As the workshop concluded, our facilitator, Barbara Graham, read from her book, Eye of My Heart: 27 Writers Reveal the Pleasures and Perils of Being a Grandmother. The book, rising out of the author’s own experience, wrestles with the issues that we discussed and, as well, honors the loving and funny moments that accompany the role of grandmother. The book was due out last month, and it promises to reveal the true stories that usually remain untold. If the successful writers who have contributed essays are as honest and gutsy as the women in my workshop, this is book to track down and read.
No, you won’t find many of these issues in greeting cards or in sappy sentiments. However, articulating these concerns allows us to stretch ourselves beyond clichés and stereotypes to more fully and authentically embrace this complicated, joyful, frustrating, awesome, and important role. Speaking candidly of this dark side of grandparenting brings these concerns into the light of day, away from the shady corners of shame and denial, letting us know that we are not alone in our challenges, and giving us strength and joy for the journey.
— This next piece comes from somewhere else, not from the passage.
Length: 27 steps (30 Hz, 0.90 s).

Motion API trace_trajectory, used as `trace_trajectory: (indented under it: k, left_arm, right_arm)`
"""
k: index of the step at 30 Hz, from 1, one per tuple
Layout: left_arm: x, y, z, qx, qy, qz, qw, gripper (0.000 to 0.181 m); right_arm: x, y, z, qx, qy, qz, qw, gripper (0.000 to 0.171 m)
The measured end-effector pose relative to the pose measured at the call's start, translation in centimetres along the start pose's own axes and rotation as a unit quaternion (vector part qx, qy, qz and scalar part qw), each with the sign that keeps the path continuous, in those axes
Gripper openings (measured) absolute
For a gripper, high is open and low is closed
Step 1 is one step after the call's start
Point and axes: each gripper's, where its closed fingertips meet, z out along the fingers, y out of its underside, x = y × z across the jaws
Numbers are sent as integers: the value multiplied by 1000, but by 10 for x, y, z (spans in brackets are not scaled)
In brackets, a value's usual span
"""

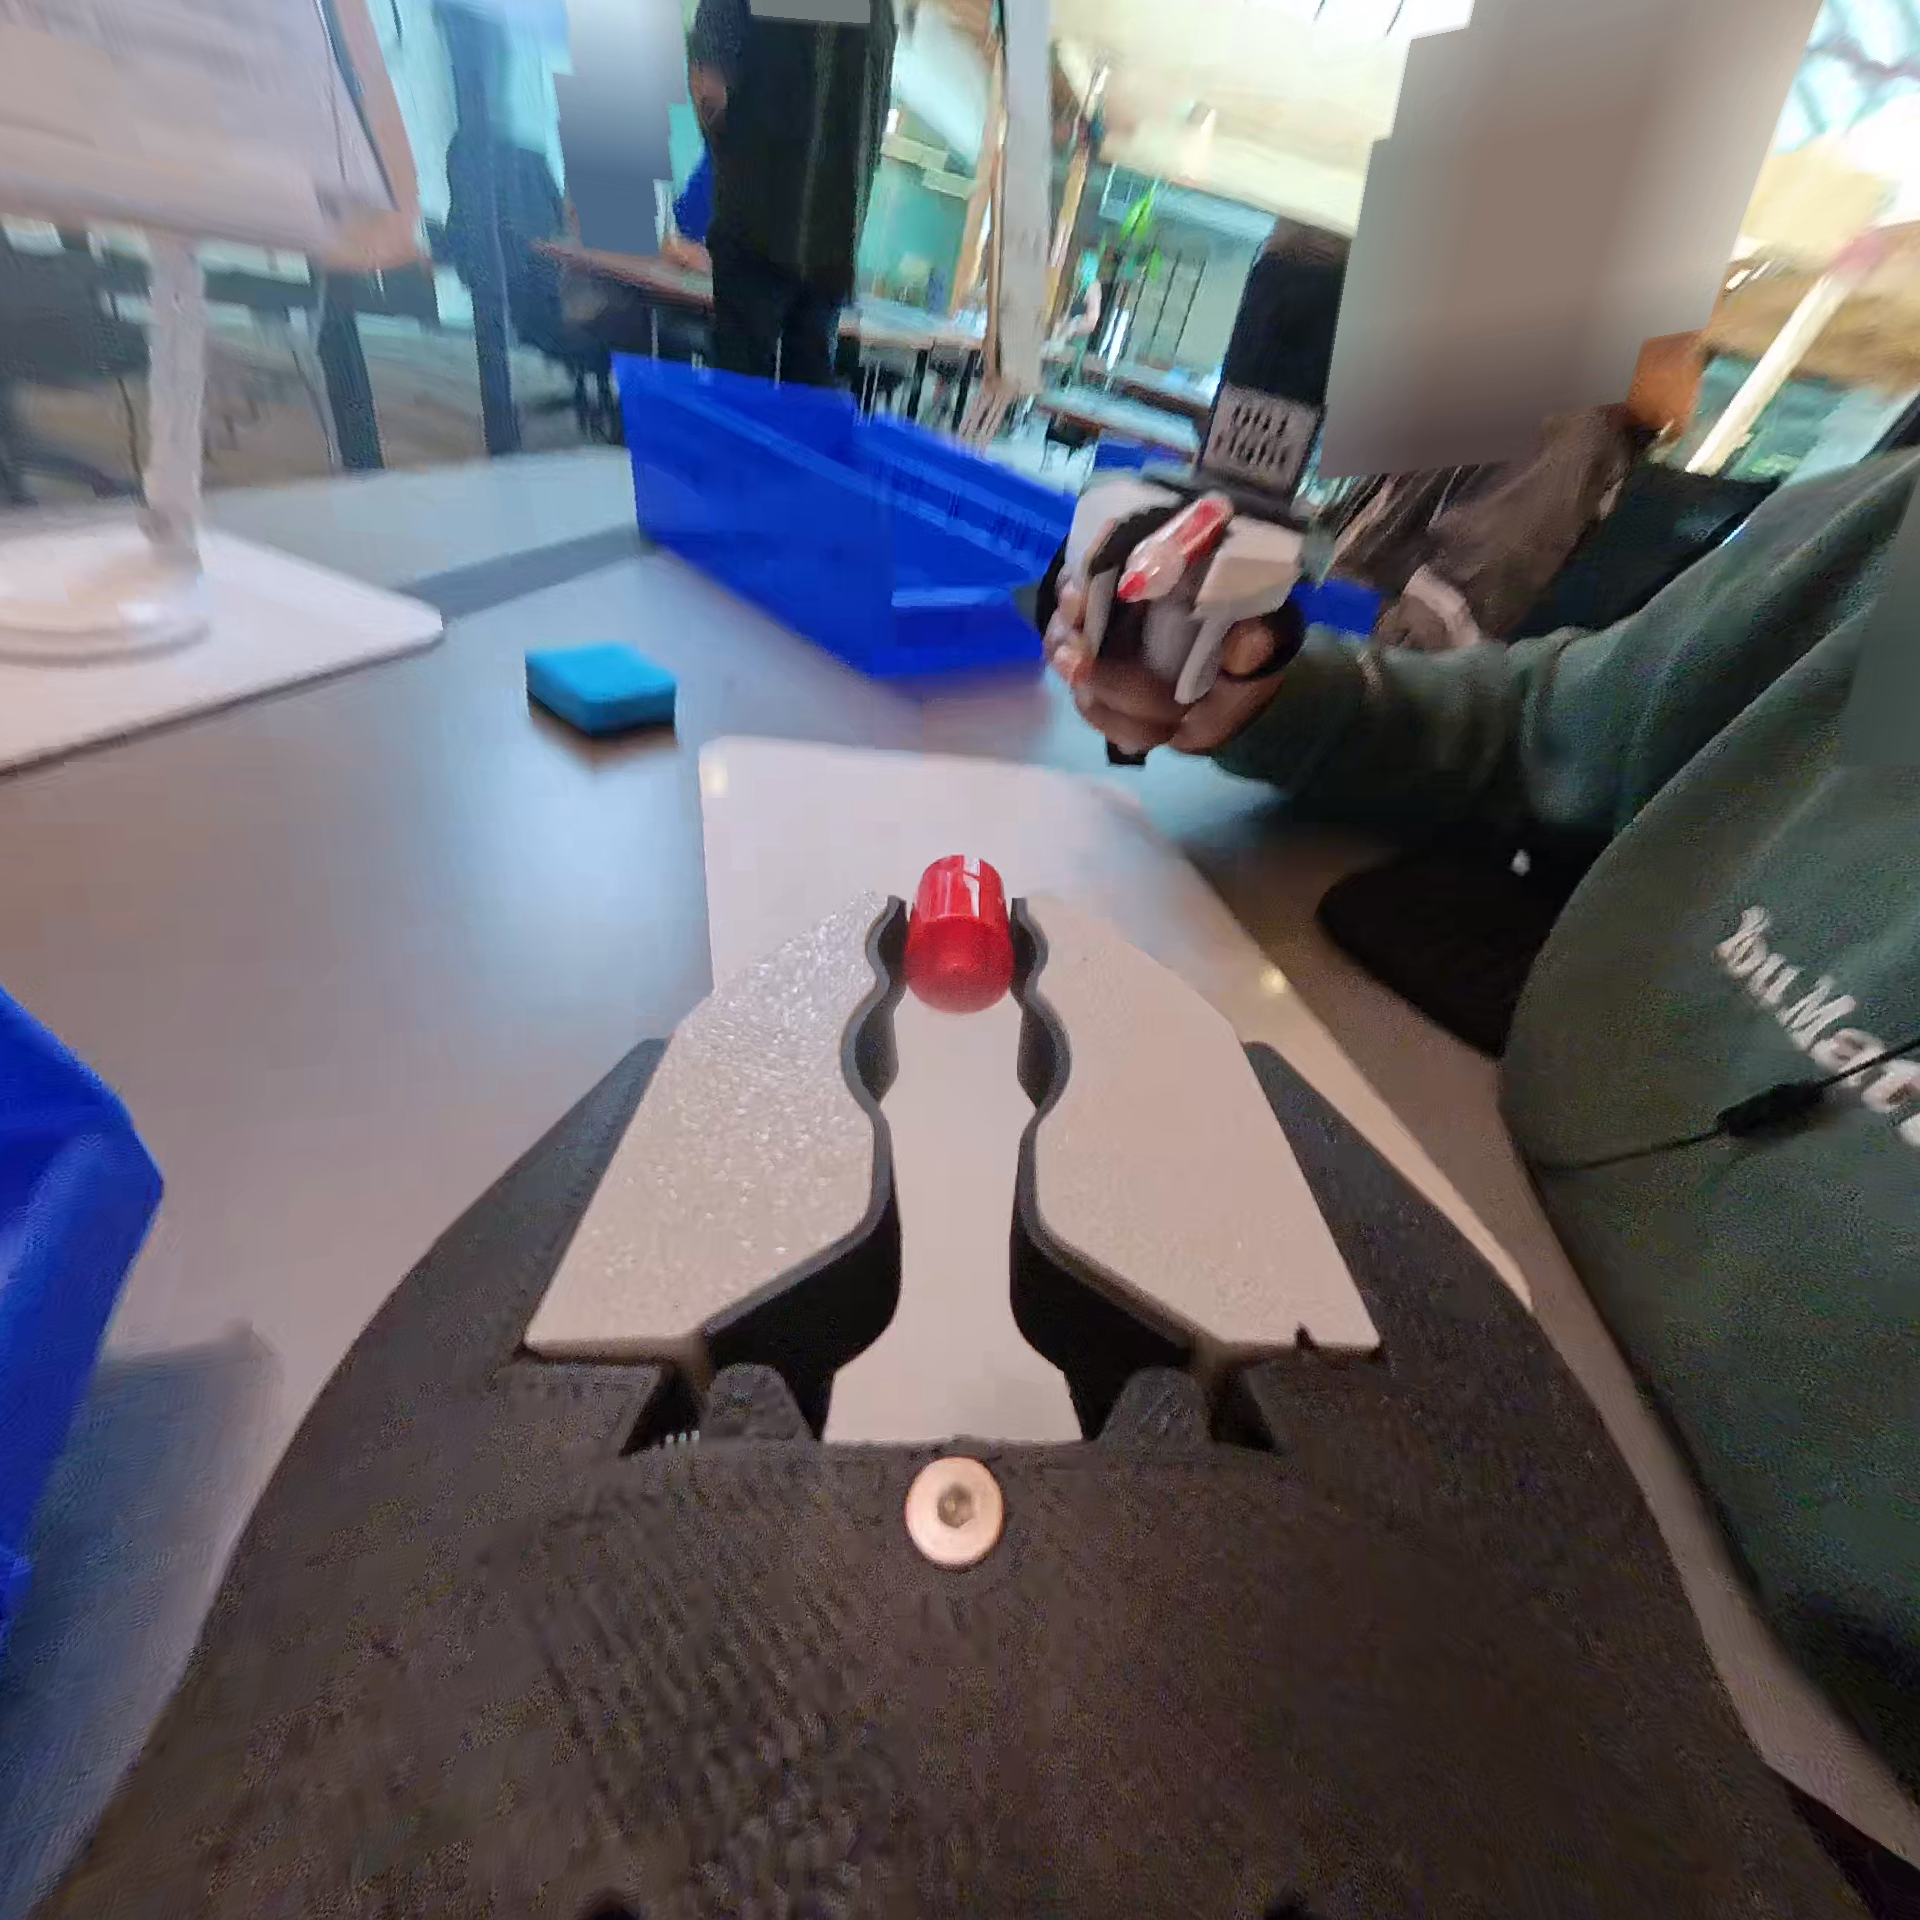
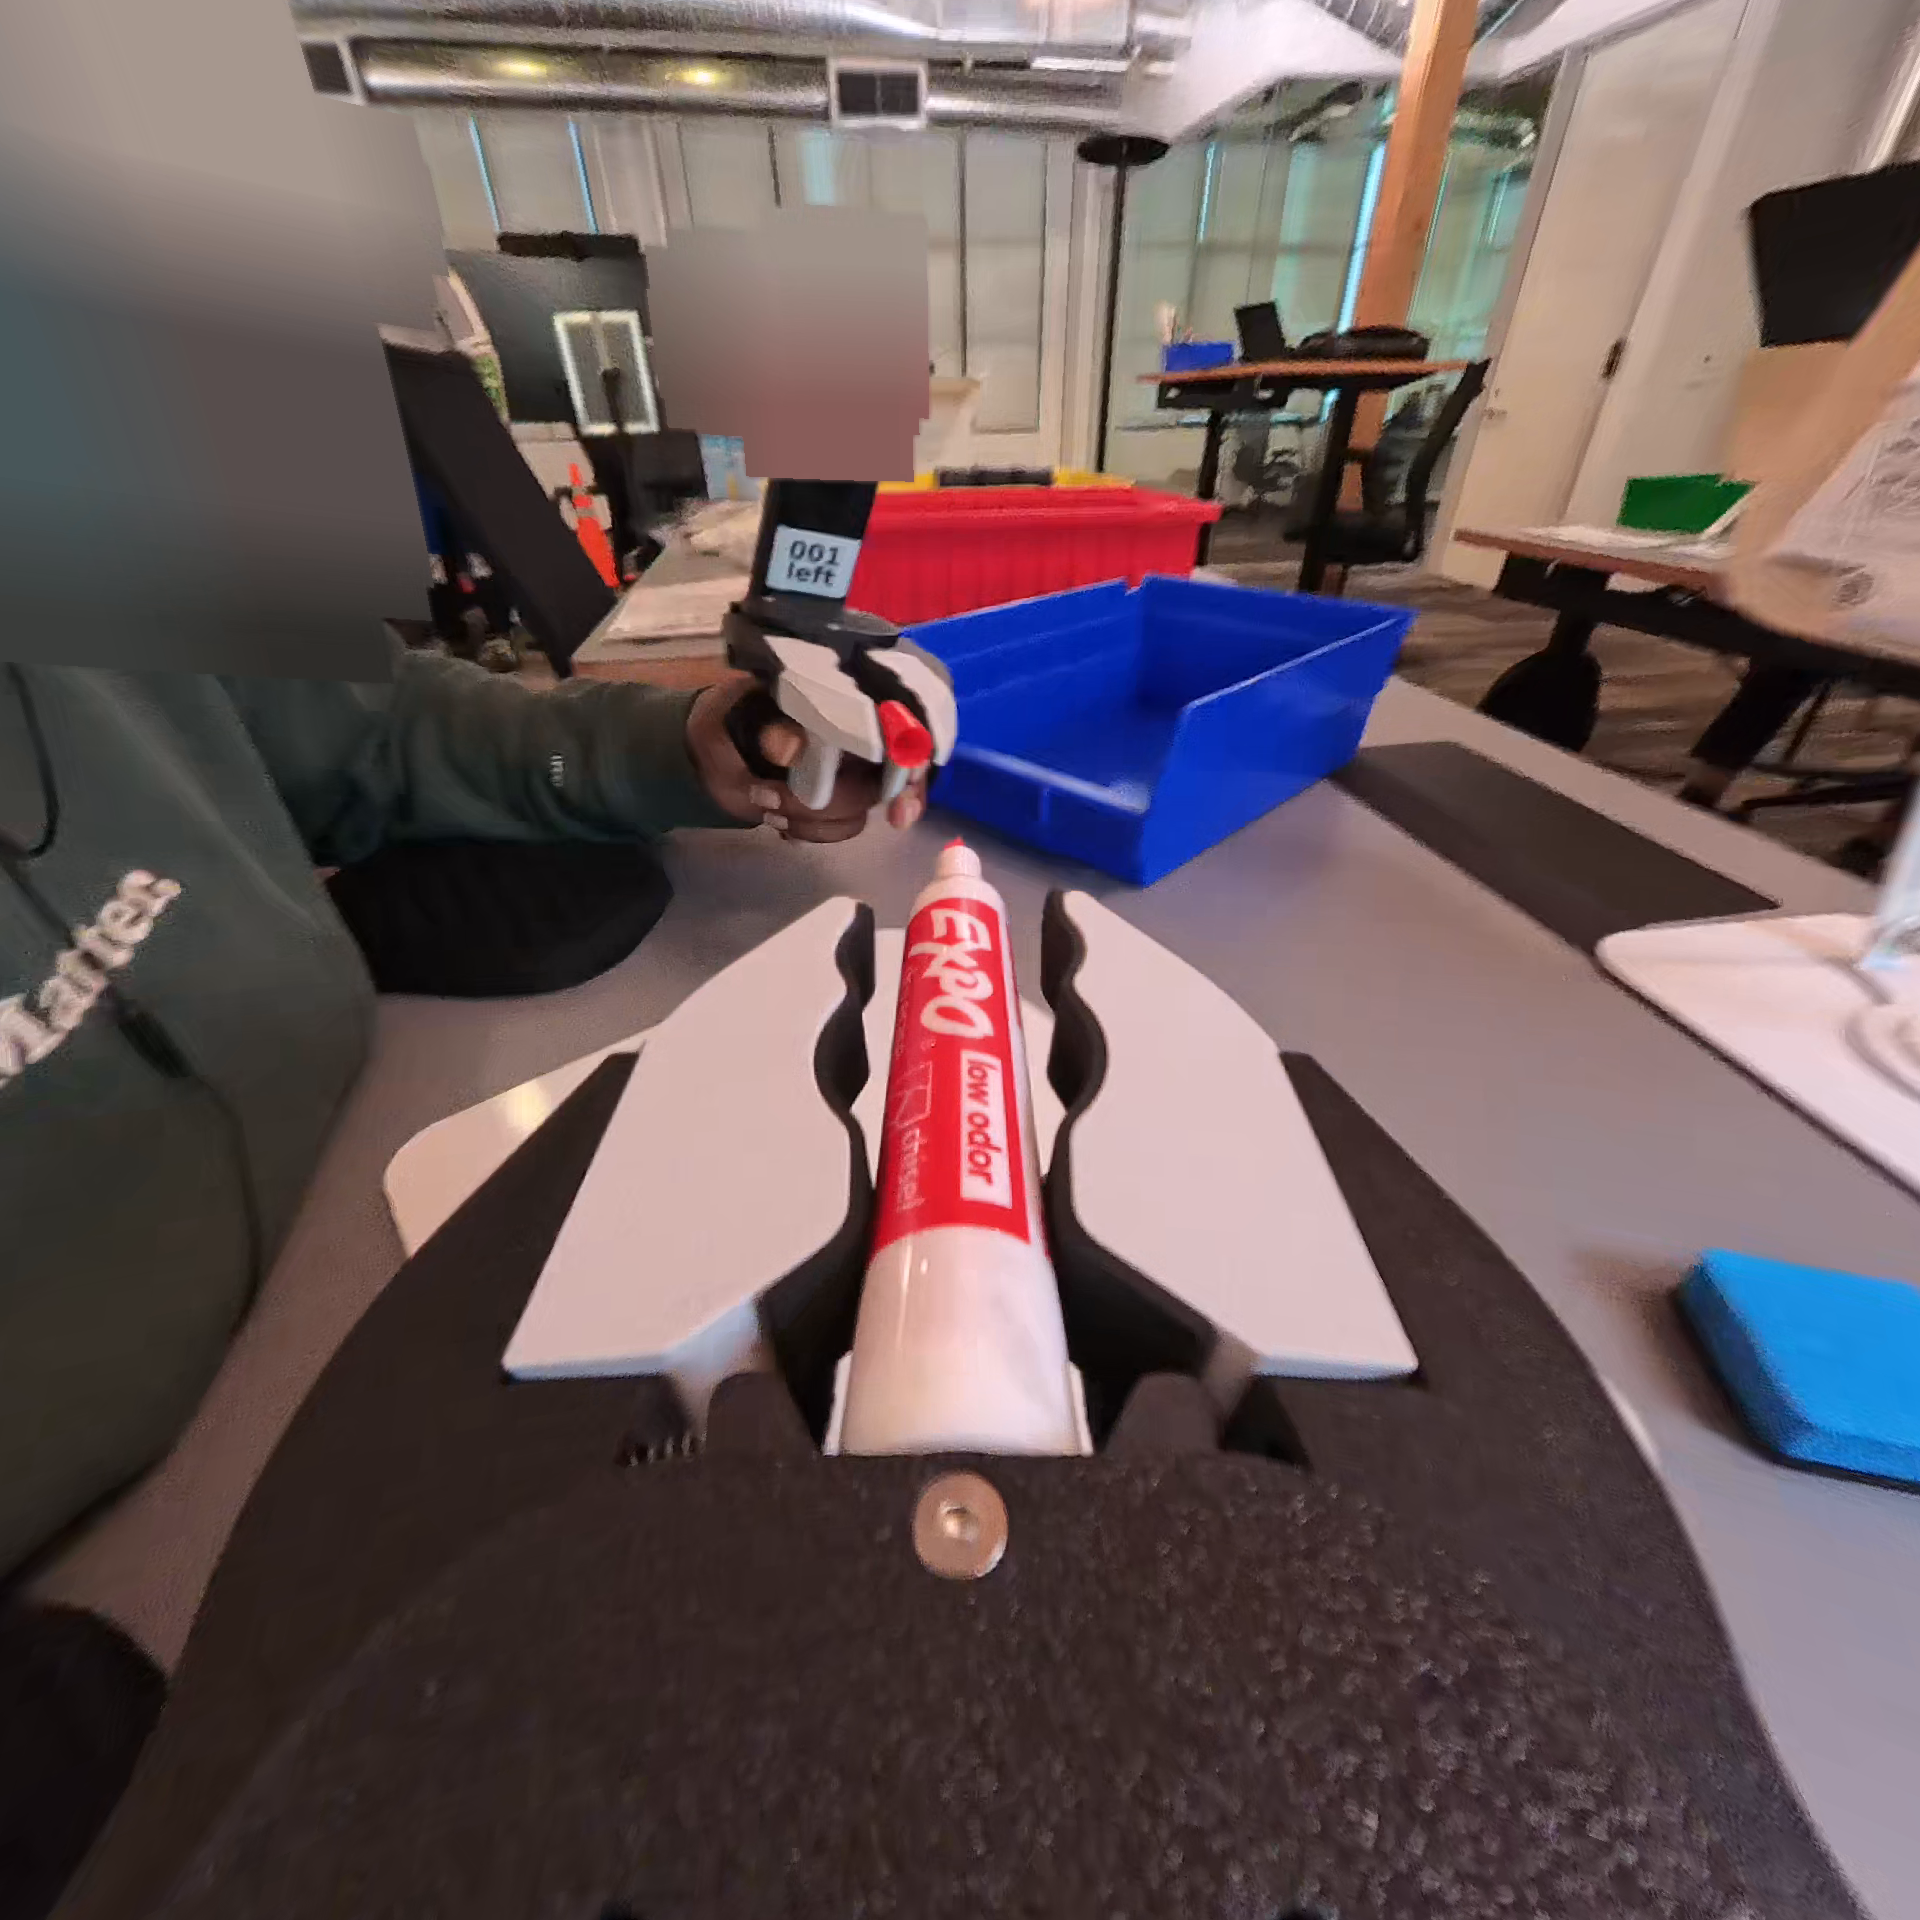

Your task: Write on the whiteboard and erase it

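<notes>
Whiteboard flat on grey table, surface bare, open to approach from above. Left gripper with red cap and right gripper with uncapped marker both over whiteboard, clear gap between. Blue eraser just beyond whiteboard's far corner. Blue bin behind whiteboard blocks far side. White stand base well off, past eraser. Person's torso walls near edge.

The left gripper and right gripper face each other, jaws each clamped on something.
</notes>
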Motion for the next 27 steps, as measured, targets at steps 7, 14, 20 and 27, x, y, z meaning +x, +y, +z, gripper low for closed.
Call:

Lessons from “The Grandmother Journey” workshop:
• Being a grandmother is a multifaceted, crazy, complex, and rich experience
• Therapists, trained in communication and relationship skills, also face challenges in this role
• Old baggage and challenges may be triggered in these new relationships
• We’re not alone. Other grandmothers struggle with similar issues.
• It’s not about us. This is our child’s journey, we are not in control, and our role is to let go once again.
• Outdated role models no longer suffice. Our job is to forge and nurture new types of relationships with our children and grandchildren.
• Our fierce and deep love for our children and grandchildren trump the challenges.